Re: Canonicalizing relative URLs seen in URL type properties?

Hi Philip:

afaik, 

   http://schema.org/InStock 

is not an itemtype but the identifier of an individual representing a value of the type

   http://schema.org/ItemAvailability

So I am unsure on how to interpret your statement:

> Note of caution: the following is about URLs in itemtype, while the original thread is about URLs in itemprop. They are not the same.
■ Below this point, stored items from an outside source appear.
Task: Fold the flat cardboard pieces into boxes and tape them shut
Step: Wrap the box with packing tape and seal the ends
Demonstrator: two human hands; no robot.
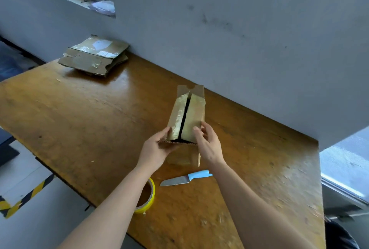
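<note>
Box stands mid-counter, close to the wall. Our left hand grips its near end flap from 7 o'clock. Our right hand curls over the right top flap at 5 o'clock. A dark gap runs between the two top flaps.

Risks, as we judge them:
- The flaps could spring up once either hand lets go to fetch the tape roll, at 7 o'clock of the box.
- Tape laid over that gap could sag or seal crooked.
- The flaps look glossy, so fresh tape may grip poorly.
- The knife at 6 o'clock lies bare-bladed near our forearms.

Flat cardboard pieces wait at 10 o'clock.
</note>
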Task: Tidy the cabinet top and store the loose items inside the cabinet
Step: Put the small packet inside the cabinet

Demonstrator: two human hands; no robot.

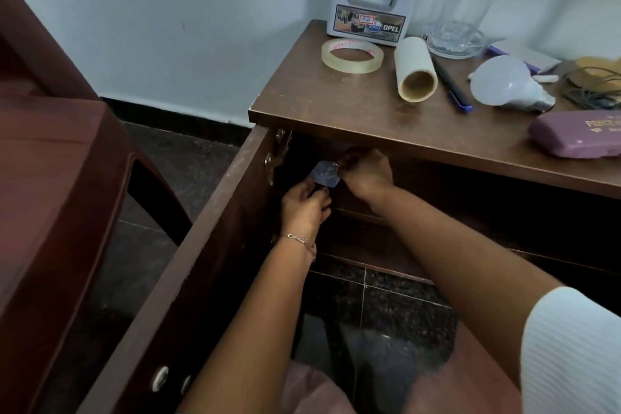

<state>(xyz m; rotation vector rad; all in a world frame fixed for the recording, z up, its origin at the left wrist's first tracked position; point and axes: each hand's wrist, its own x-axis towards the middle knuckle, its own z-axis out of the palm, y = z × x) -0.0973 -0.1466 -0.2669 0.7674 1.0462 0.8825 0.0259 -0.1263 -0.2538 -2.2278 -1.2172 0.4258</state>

http://schema.org/InStock will only be used in patterns like

<link itemprop="availability" href="http://schema.org/InStock"/>

You also said that any client doing any kind of lax handling of this identifier would be "non-compliant"; however, I am sure that at least some major search engines will eventually tolerate

<link itemprop="availability" href="http://schema.org/instock"/>

You can see in Google's testing tool that they internally normalize all itemprop URIs to lower case.


Martin

On Oct 20, 2011, at 11:31 AM, Philip Jägenstedt wrote:

> Note of caution: the following is about URLs in itemtype, while the original thread is about URLs in itemprop. They are not the same.
> 
> On Thu, 20 Oct 2011 11:02:36 +0200, Martin Hepp <martin.hepp@ebusiness-unibw.org> wrote:
> 
>> Hi Philipp:
>> 
>> (I think we started to discuss this in the old schema.org forum, but never managed to finish on this).
>> 
>> What is the Microdata take on the canonicalization of property and href/object identifiers?
>> 
>> So for example
>> 
>>    http://schema.org/InStock
>> 
>> could be also expressed using
>> 
>>    http://SCHEMA.ORG/InStock
>>    http://Schema.org/InStock
>>    http://schema.org:80/InStock
>> 
>> and other variations, supported by RFC 2616 [1, section 3.2.3].
>> 
>> From a HTTP protocol perspective, they are all equal, but even if desirable, it will be difficult for data consumers to spot the equivalence in queries if those are used as identifiers.
>> 
>> We once had a lengthy discussion on this in
>> 
>>   http://lists.w3.org/Archives/Public/public-lod/2011Jan/0134.html
>> 
>> and the general conclusion seems to have been as follows:
>> 
>> 1. When used as locators (i.e. to retrieve a representation), all variants will deliver the same representations.
>> 2. When used as identifiers (i.e. to reference to an entity), only the canonical URI is guaranteed to work.
>> 3. RDF implementations would work better if they did implicit canonicalization, at least for the basic HTTP URI variations from RFC 2616 section 3.2.3.
>> 4. TBL had a strong opinion that RDF environments should do the canonicalization, while others stressed the enormous technical difficulties given the broad range of URI schemes and their different canonicalization rules.
> 
> The spec [1] is quite explicit about this: "Item types are opaque identifiers, and user agents must not dereference unknown item types, or otherwise deconstruct them, in order to determine how to process items that use them."
> 
> While the item type is defined to be an absolute URL, it's never really treated as a URL and the exact string "http://schema.org/InStock" is the only string that can be used.
> 
> This trait is evident in the DOM API, where itemType is reflected as a string (not resolved like URL properties are) and document.getItems does a case-sensitive string match, not checking any kind of URL equivalence.
> 
> (One could argue that having two kinds of URLs are confusing and that itemtype should be resolved, but I won't, since it would make the DOM API more complicated.)
> 
> [1] http://www.whatwg.org/specs/web-apps/current-work/multipage/microdata.html#items
> 
> -- 
> Philip Jägenstedt
> Core Developer
> Opera Software
> 

Received on Tuesday, 1 November 2011 17:26:29 UTC